F5 BIG-IP Bug Exposes Systems to Arbitrary Command Injection Attacks

 F5 Networks has disclosed a high-severity command injection vulnerability affecting its BIG-IP products running in Appliance mode, tracked as CVE-2025-31644. The flaw, discovered in an undisclosed iControl REST endpoint and the BIG-IP TMOS Shell (tmsh) command set, allows authenticated attackers to bypass Appliance mode restrictions and execute arbitrary system commands.  


Classified under CWE-78: Improper Neutralization of Special Elements in OS Commands, the vulnerability received a CVSS v3.1 score of 8.7 and CVSS v4.0 score of 8.5, both categorized as High severity.

According to F5’s security advisory, "This command injection vulnerability may allow an authenticated attacker to cross a security boundary and execute arbitrary Advanced Shell (bash) commands."

Affected Versions

The vulnerability impacts the following BIG-IP versions:

  • 17.1.0 – 17.1.2

  • 16.1.0 – 16.1.5

  • 15.1.0 – 15.1.10

Root Cause: Vulnerable “save” Command

The issue was uncovered by security researcher Matei “Mal” Badanoiu of Deloitte, who found that the “file” parameter of the save command is vulnerable to command injection. Attackers can manipulate this input using shell metacharacters to terminate legitimate operations and inject malicious commands.

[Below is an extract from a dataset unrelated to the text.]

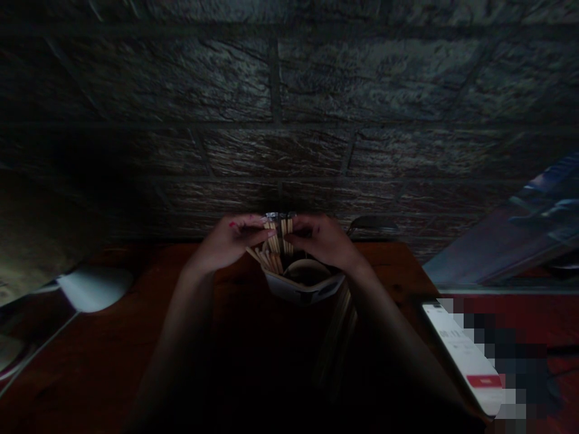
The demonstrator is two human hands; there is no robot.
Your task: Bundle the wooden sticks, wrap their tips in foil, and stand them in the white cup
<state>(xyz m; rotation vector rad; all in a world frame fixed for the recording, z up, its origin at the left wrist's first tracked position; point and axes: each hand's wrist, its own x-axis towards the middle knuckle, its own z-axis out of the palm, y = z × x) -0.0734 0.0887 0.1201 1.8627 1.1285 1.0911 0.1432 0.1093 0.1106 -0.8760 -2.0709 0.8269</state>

A proof-of-concept exploit posted on GitHub shows how the injection can be carried out using the sequence \}; bash -c "id" to confirm code execution as the root user.


Exploitation Requirements

To exploit this vulnerability, attackers must:

  • Have valid administrator credentials

  • Have network access to the vulnerable iControl REST endpoint or local access to the tmsh command

While exploitation is limited to authenticated admin users, the impact is critical, as it allows them to escalate privileges and execute unauthorized system-level commands.

Potential Impact

Successful exploitation could allow attackers to:

  • Execute arbitrary commands as root

  • Create or delete system files

  • Access internal network interfaces (self IPs)

  • Bypass Appliance mode protections

Importantly, F5 notes that the data plane is not affected—the exposure is limited to the control plane.

Mitigation and Patching

F5 has released security patches in the following versions:

  • 17.1.2.2

  • 16.1.6

  • 15.1.10.7

Organizations should apply these updates immediately to mitigate risk.

Temporary Mitigation Options

For systems that can’t be patched right away, F5 recommends:

  • Blocking iControl REST access on self IPs (Port Lockdown → Allow None)

  • Blocking iControl REST on the management interface

  • Restricting SSH access to trusted IPs only

  • Using packet filtering to limit access

However, F5 warns:

“As this attack is conducted by legitimate, authenticated administrator role users, there is no viable mitigation that also allows users access to the BIG-IP system. The only mitigation is to remove access for users who are not completely trusted.”

Final Recommendations

Organizations using F5 BIG-IP systems should:

  • Assess exposure immediately

  • Patch affected systems

  • Restrict access to trusted admins

  • Monitor for unusual admin activity

Given the potential for privilege escalation and system compromise, prompt action is essential to reduce risk.